Lesina and his wife arrived late at night, tired out and quite content to drink the hot soup Palko had prepared. After arranging the bed with its clean sheets and blankets and downy pillows, which they had brought with them, they were soon safely tucked away for the night.
It was not, therefore, until the following day that Juriga could begin to study Lesina’s wife. “Poor thing,” said the old man to himself, full of pity. “So young, too, not more than twenty-seven years old at the most, and so beautiful and gentle in her ways.” Soon, little by little, her very presence in the hut, instead of being a burden, became a joy and blessing.
From that first morning the meals of the small household were changed. By noon the little lady had prepared a delicious soup which was taken with great enjoyment by everybody, including Dunaj, who welcomed most noisily and joyously his master and mistress. Then came a delicious cake with some nuts, which the new arrivals had brought with them. When Lesina produced the suit and the promised new hat and shoes his wife helped to get Palko into his new clothes. From the first, the woman and the child seemed mutually attracted to one another. She remained almost silent in the presence of older people, but as soon as she found herself alone with Palko she chatted with perfect ease, her beautiful voice soft and melancholy, like a summer breeze blowing through the birches of the forest.
When Liska appeared there was another cake for him to carry home, and his young hostess replied kindly to any question he asked. In fact, Liska had surreptitiously to wipe his eyes several times that afternoon, for he became quite overcome by emotion each time he looked at her.
“You have done right in bringing your wife, my son,” said Juriga to Lesina, by the end of the week. “You were not mistaken in thinking that she would be pleased with Palko’s company.”
“Who could resist the attraction that the boy holds?” said Lesina, as he balanced his chair against the wall of the hut and gazed contentedly across the valley.
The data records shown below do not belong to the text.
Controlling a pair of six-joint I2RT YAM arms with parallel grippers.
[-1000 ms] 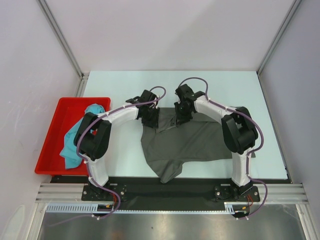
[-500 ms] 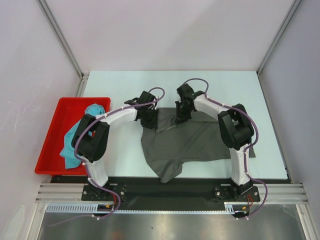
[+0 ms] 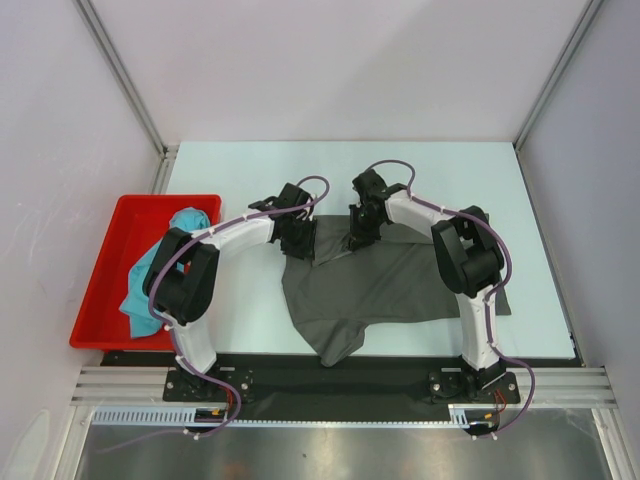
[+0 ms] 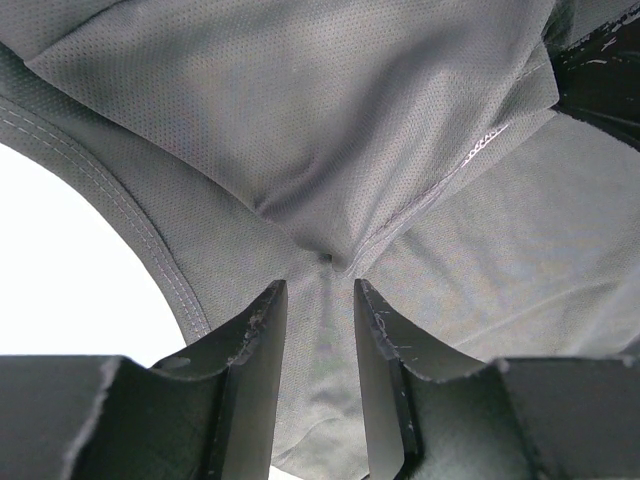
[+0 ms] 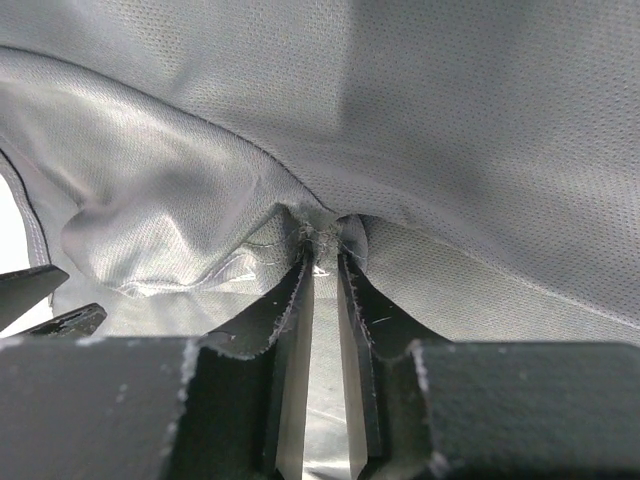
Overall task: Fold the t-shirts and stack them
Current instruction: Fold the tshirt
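Note:
The dark grey t-shirt [image 3: 390,285] lies crumpled across the middle of the table, its far edge bunched up under both grippers. My left gripper [image 3: 300,240] holds the far left part. In the left wrist view, cloth [image 4: 330,150] fills the gap between the jaws of the left gripper [image 4: 320,285], and creases run to a point at the tips. My right gripper [image 3: 358,238] pinches the far edge a little to the right. Its narrow jaws [image 5: 322,255] nip a gathered fold [image 5: 180,230]. The teal t-shirt [image 3: 150,280] lies heaped in the red tray.
The red tray [image 3: 95,340] stands at the table's left edge, beside the left arm. Grey walls and metal posts close in the back and sides. A black rail with both arm bases runs along the near edge.
The right arm's elbow has swung slightly left and back, and its gripper has edged toward the far side. The left arm and the grey shirt have barely moved.

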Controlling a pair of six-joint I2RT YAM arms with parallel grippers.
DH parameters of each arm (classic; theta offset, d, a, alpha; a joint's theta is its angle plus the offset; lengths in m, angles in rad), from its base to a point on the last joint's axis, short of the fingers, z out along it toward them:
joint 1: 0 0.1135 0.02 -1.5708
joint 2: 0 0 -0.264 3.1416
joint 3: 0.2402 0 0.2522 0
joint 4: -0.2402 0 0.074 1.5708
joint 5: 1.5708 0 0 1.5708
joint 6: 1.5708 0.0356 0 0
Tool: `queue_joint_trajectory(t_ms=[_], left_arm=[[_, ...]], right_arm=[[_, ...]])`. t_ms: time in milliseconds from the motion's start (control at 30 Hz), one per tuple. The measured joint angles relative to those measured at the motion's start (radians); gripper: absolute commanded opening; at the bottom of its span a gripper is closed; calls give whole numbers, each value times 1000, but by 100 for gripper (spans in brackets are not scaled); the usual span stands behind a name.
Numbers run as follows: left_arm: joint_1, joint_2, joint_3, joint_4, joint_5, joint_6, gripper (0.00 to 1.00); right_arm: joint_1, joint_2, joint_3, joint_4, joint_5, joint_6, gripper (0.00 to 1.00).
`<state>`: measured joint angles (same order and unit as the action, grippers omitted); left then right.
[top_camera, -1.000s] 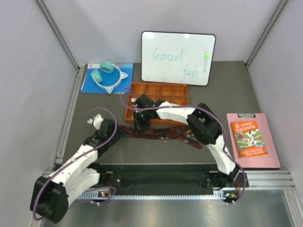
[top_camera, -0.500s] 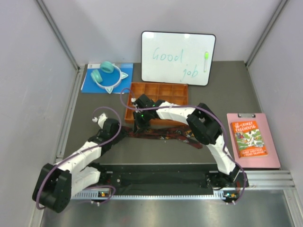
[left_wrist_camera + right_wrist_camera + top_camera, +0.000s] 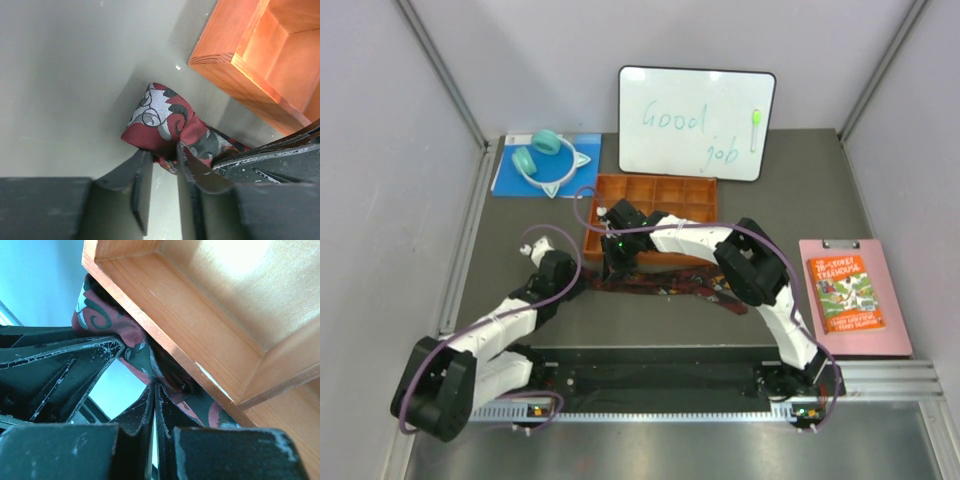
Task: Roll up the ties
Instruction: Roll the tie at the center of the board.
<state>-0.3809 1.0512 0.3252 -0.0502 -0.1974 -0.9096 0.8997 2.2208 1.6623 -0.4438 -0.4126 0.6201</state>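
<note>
Pinching the tie (image 3: 670, 285) with my right gripper (image 3: 152, 386), jaws closed flat on the fabric, I hold it just beside the near left corner of the orange wooden tray (image 3: 665, 192). The tie lies stretched on the dark surface (image 3: 510, 260) along the tray's near wall, outside it; the compartments I can see show only bare wood. My left gripper (image 3: 162, 156) has its jaws a narrow gap apart around the tie's folded end, and I cannot tell whether they clamp it.
</note>
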Motion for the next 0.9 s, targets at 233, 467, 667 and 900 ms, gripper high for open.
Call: queue_joint_trajectory(t_ms=[233,467,667,900], left_arm=[[0,13,11,10,7,28,12],[-4,-3,24,-16,1,53,2],[-64,-18,64,-80,-63,74,1],[-267,18,188,-200,-261,74,1]], right_arm=[[0,0,0,1,2,0,0],[0,0,0,2,4,-1,0],[0,0,1,1,4,-4,0],[0,0,1,-2,6,-6,0]])
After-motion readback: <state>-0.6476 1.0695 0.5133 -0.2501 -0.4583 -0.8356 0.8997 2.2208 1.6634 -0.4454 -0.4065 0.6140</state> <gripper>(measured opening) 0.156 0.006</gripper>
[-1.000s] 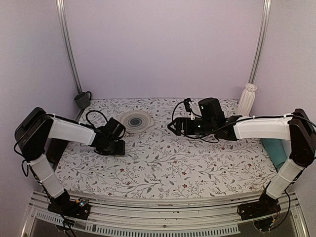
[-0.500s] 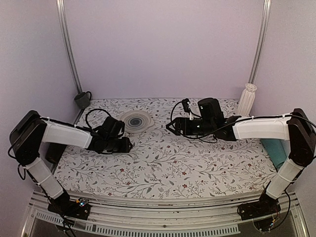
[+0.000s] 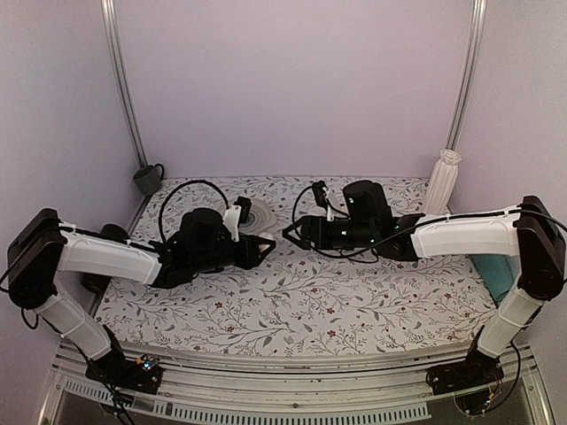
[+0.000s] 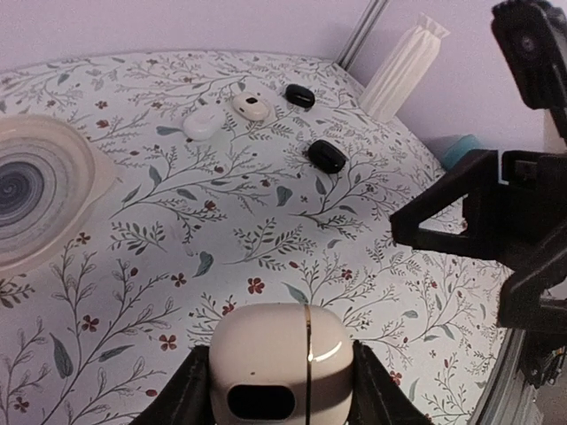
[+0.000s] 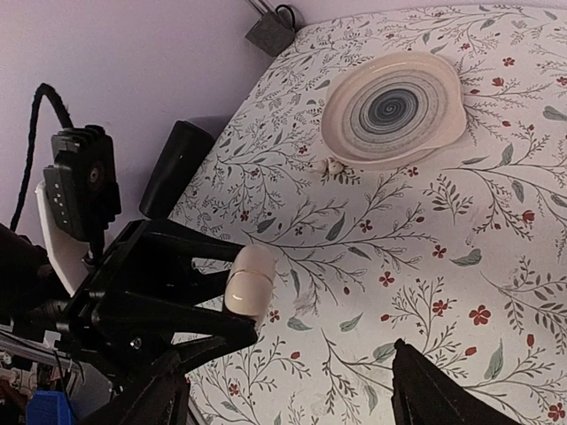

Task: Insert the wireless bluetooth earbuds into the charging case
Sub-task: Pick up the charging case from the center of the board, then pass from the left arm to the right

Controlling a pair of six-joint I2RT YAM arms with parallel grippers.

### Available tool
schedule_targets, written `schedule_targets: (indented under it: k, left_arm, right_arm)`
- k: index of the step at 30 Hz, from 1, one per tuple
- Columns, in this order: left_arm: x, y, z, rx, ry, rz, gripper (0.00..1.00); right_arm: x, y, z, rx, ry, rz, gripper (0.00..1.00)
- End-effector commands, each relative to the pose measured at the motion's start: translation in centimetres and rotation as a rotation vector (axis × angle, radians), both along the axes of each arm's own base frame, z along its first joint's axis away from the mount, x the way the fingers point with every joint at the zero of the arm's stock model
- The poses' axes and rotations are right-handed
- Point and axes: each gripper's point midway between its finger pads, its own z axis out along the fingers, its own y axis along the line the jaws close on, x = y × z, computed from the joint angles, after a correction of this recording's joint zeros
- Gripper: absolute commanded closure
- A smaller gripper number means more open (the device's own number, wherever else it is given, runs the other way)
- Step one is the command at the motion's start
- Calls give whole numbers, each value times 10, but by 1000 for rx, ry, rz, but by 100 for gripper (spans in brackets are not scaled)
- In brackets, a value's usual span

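The left arm (image 3: 106,257) is stretched low from the left side of the table toward its middle, with the forearm almost level, and the left gripper (image 3: 266,249) is pointed to the right. Its fingers are clamped on the two sides of the charging case (image 4: 279,359), which is closed and held clear of the floral tablecloth (image 4: 266,230) near the middle of the table. The right arm (image 3: 461,232) is reached in from the right, likewise nearly level, so that the right gripper (image 3: 289,235) is faced toward the left one, the tips near each other but apart. Its jaws are spread wide, with nothing between them. The wireless bluetooth earbuds (image 4: 202,124) (image 4: 251,106) are seen lying side by side on the cloth, well beyond the case and near two small black pieces (image 4: 326,155). A swirl-patterned plate (image 5: 350,93) is set just behind the left gripper
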Motion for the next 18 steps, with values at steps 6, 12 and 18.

So it was that both Juriga and Lesina could spend the whole day at work, secure in the knowledge that in such delightful company the poor little woman would not find the time hanging heavily on her hands. In fact, she herself found the time altogether too short for all the things she now seemed to find to do with Palko. In addition, she found many things in the little hut that required a thorough cleaning, including Palko’s and Juriga’s clothing and bedding. She cooked the meals, washed up the dishes, hulled and cleaned the strawberries, and prepared the other good things that she and Palko found in their long walks through the woods. When she had no other task to keep her busy, she would seat herself in the sunlit doorway to mend everybody’s clothes and darn their socks. She even made a new shirt for Liska, who had no one to look after him.
Meantime, Palko surrounded her with every form of loving care. He told her the story of the Sunshine Valley, to which he took her on the very next day after her arrival. He showed her his Book, and explained to her something of its wonderful contents. She listened with great interest, even though at times she seemed to be somewhat lost in her own sad thoughts. Palko knew that at such times she was thinking of her own little one. He began to love her very much, a love that grew day by day.
One day when his new auntie (as he began to call her fondly) was busy with some sewing, and lost in her own thoughts, Palko rested his curly head on her shoulder, saying: “It is so sad about your lost child, isn’t it, Auntie? But don’t worry about it. We are going to find him, you and I together. I have asked the Lord Jesus, and He is going to do it for me.”
The woman suddenly jumped to her feet, looked at Palko fixedly for a minute, and then gathered him in her arms. Her cloak had fallen to the ground, and a ray of sunshine suddenly lit up both those fresh young faces, each framed in its locks of burnished gold and showing a most striking resemblance to the other.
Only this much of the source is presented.